Directed by : Pa. Ranjith
Produced by : Studio Green
Starring : Karthi, Catherine Tresa
Music : Santhosh Narayanan
Cinematography : G. Murali
Edited by : Praveen K. L.
“It’s not just about an issue of Wall. It is about the lives that have been taken out of it.” These very lines said by Anbu (Kalaiarasan) is more than enough to elaborate what this ‘Madras’ is all about. The symbolic representation of this ‘Suvar’ in different sensing makes Ranjith, a craftsman worthy of unconventional creativity. There is a scene where Kaali (Karthi) is stuck by the roadside and then, he is suddenly taken by fear on tilting up his view on this gigantic wall. It’s hard enough for a non-living creature to gain such prominence until and unless it’s a supernatural thriller, where dolls like ‘Child Play’ and ‘Annabelle’ play with your emotions. The reason why we mention ‘Wall’ at its first place because, the complete story is set in this backdrop and it retains in our memories not as a property, but a character that few take it as political domain and few as a bad omen due to suicides and accidents that took place over it.
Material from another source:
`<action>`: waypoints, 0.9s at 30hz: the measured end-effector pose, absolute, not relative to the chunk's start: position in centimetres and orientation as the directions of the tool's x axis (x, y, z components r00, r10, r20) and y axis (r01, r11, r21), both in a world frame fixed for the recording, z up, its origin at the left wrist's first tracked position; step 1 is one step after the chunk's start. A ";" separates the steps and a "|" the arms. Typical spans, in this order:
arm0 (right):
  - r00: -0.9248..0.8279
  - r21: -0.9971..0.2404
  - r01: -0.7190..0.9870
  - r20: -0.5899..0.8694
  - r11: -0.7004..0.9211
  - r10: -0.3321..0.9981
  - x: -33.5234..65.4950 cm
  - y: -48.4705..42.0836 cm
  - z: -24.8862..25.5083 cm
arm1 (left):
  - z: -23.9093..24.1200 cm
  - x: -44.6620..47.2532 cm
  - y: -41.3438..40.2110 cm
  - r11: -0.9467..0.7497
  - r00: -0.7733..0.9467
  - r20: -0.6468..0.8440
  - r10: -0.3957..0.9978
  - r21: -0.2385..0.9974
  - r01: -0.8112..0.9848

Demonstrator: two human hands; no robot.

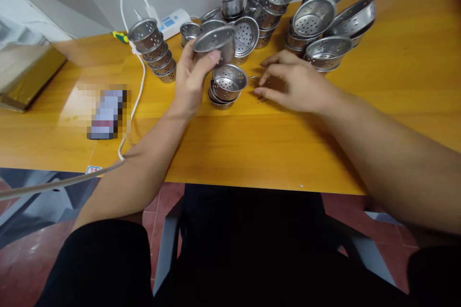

Stepping into the zone of Vyasarpadi, North Chennai – ‘Madras’ chronicles as an episode of many characters residing in the same locale that brims with a long time feud and hostility. Anbu religiously works for his party with an unceasing agenda of claiming back the ‘Wall’ from the opponent parties that had earlier acquired it. He means more than anything or anyone to Kaali and they share a bonding friendship. But the unexpected upheavals turn their beautiful lives into heavy turmoil leaving them in terrible situations.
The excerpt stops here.